Among the lines below, how many have the word "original"? The reply is that number alone.

┄┄┄┄┄┄┄┄┄┄

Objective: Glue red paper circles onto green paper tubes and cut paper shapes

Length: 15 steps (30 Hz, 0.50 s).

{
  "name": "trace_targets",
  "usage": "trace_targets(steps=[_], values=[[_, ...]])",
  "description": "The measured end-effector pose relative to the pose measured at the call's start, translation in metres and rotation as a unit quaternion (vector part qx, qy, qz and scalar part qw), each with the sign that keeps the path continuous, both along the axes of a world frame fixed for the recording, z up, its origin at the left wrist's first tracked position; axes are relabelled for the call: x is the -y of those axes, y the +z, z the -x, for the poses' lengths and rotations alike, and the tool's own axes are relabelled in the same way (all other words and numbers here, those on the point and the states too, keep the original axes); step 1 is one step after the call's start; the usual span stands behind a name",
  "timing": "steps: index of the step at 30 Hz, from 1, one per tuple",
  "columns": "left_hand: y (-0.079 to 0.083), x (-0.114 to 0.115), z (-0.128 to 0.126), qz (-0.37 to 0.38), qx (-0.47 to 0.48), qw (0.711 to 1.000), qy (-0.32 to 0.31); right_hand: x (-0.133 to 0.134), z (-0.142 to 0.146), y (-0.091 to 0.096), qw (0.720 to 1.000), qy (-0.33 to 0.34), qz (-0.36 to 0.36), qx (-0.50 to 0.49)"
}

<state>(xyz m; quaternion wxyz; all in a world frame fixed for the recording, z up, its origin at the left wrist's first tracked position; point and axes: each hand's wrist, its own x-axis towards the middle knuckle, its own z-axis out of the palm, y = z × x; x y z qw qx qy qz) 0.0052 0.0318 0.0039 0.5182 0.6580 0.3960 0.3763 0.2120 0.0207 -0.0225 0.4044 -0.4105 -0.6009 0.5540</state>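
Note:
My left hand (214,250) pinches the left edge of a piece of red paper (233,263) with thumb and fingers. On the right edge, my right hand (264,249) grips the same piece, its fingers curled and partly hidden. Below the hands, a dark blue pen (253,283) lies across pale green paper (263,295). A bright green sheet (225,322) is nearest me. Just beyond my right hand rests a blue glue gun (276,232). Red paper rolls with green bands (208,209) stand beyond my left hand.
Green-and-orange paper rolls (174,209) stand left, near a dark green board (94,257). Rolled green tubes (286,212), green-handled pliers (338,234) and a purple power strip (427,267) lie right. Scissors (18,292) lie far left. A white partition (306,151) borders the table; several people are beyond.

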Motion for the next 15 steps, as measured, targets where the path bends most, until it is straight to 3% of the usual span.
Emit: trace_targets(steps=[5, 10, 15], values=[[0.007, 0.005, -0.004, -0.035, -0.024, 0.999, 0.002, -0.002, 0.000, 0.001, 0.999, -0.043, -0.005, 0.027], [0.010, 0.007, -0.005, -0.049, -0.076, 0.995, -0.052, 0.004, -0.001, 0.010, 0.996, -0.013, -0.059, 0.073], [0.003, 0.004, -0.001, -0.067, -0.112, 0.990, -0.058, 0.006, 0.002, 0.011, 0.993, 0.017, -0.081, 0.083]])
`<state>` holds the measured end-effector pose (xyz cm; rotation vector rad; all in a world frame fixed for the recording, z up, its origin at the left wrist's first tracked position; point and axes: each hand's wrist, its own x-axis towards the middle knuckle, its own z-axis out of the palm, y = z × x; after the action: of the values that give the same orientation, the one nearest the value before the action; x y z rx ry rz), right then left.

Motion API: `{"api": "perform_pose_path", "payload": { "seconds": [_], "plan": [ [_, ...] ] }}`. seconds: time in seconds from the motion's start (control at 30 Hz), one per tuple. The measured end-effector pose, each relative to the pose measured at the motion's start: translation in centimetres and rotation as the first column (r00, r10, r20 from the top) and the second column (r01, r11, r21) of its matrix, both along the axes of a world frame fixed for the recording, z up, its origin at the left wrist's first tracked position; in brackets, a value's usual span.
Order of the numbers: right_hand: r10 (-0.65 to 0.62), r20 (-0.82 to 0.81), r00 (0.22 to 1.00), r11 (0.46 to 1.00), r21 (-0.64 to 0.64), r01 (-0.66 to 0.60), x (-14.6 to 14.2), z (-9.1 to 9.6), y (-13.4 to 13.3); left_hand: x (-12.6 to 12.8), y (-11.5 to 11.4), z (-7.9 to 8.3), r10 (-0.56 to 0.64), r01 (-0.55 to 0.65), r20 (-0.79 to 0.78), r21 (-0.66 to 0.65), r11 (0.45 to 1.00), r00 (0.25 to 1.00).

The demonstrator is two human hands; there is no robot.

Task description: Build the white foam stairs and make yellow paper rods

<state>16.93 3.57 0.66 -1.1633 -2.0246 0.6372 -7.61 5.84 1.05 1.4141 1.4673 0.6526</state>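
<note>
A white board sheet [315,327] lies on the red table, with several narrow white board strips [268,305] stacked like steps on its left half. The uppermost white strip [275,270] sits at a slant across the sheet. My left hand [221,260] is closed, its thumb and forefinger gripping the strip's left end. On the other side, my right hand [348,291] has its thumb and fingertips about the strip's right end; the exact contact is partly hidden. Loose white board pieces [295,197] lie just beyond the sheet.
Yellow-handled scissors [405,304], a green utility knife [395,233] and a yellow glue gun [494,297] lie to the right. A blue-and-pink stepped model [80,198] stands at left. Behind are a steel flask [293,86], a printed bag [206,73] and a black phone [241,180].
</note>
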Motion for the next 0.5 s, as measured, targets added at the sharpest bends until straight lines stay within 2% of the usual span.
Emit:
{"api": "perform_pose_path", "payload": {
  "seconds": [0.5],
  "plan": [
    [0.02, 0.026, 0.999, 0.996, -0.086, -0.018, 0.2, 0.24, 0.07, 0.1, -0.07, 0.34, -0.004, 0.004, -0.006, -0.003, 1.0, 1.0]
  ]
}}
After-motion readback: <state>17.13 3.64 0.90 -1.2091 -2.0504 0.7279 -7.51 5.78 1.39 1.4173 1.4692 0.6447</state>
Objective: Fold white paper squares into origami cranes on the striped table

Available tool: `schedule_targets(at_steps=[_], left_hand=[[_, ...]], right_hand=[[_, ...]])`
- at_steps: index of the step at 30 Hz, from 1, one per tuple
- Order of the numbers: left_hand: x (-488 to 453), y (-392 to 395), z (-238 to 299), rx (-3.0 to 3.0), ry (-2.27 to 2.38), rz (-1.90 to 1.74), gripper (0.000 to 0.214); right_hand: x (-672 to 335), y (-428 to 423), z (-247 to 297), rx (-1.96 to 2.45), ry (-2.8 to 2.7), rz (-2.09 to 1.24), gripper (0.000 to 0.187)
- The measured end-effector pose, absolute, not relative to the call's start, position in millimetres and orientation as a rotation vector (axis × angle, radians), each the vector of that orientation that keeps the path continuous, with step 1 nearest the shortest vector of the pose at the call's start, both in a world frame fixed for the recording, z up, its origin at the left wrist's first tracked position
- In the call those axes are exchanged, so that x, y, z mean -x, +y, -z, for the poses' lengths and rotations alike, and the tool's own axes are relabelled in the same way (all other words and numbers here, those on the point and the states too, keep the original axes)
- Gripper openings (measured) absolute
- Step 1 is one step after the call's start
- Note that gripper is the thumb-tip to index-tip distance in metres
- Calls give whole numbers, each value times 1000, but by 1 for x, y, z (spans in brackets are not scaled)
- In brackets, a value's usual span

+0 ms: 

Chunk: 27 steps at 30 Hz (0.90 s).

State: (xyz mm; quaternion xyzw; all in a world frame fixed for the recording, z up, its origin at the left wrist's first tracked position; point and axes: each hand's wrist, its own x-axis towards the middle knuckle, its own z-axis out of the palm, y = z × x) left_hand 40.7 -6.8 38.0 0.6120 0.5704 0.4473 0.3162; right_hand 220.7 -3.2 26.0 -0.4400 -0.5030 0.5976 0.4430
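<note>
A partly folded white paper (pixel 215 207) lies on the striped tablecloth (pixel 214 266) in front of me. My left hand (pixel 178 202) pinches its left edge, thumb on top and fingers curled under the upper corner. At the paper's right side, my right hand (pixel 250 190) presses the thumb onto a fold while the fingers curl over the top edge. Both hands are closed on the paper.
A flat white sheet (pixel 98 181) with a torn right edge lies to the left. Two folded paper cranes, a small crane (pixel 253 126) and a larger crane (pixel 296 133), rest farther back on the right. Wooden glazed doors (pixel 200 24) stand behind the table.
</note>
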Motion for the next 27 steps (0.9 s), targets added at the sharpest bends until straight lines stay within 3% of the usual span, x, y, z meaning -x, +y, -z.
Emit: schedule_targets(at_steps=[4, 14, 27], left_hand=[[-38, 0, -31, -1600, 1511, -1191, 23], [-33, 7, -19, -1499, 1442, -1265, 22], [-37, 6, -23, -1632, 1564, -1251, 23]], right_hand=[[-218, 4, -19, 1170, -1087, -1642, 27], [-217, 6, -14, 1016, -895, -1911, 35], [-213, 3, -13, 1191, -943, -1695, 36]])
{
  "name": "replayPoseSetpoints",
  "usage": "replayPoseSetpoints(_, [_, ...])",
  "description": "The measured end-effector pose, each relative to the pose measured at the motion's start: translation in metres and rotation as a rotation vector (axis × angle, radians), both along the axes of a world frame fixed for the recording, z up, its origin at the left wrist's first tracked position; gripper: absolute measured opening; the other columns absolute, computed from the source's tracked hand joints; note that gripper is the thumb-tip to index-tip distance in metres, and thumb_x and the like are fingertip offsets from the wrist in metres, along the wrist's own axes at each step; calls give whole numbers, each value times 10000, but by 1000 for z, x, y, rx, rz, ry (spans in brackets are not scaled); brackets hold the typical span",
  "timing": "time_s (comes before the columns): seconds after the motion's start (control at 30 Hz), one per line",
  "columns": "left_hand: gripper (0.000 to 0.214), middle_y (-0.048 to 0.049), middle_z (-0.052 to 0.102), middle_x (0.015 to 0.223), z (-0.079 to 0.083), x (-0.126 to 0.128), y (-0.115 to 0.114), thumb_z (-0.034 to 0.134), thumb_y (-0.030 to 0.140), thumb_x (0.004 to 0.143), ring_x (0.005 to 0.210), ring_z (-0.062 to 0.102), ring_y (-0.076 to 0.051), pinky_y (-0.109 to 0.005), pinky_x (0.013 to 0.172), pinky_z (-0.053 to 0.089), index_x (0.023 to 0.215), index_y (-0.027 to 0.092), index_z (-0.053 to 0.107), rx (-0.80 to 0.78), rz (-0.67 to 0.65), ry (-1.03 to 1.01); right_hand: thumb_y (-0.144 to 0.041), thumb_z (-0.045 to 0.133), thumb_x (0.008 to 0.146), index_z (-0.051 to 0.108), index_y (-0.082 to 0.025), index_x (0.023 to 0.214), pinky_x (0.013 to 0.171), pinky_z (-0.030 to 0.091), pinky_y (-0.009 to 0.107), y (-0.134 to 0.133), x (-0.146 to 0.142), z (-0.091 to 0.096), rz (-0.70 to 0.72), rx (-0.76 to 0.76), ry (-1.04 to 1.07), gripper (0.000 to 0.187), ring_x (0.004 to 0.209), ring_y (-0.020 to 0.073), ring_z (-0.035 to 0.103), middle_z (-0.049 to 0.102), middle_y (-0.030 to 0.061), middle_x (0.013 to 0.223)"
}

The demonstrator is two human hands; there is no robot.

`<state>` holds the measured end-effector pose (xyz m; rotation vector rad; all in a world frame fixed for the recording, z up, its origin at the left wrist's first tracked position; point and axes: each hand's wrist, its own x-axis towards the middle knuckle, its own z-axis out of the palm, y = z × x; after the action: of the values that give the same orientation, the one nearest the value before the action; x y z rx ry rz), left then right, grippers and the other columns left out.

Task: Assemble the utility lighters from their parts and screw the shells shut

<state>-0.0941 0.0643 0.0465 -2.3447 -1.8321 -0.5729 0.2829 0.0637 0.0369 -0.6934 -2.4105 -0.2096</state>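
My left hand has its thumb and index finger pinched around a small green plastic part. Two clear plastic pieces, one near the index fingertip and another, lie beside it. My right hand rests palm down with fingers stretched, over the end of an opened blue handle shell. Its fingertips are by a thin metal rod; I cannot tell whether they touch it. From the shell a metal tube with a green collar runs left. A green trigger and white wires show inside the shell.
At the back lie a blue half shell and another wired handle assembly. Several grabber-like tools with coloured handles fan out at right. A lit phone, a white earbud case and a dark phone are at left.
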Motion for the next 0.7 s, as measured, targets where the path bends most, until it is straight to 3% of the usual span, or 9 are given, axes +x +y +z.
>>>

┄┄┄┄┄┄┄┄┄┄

TASK OUTPUT: 2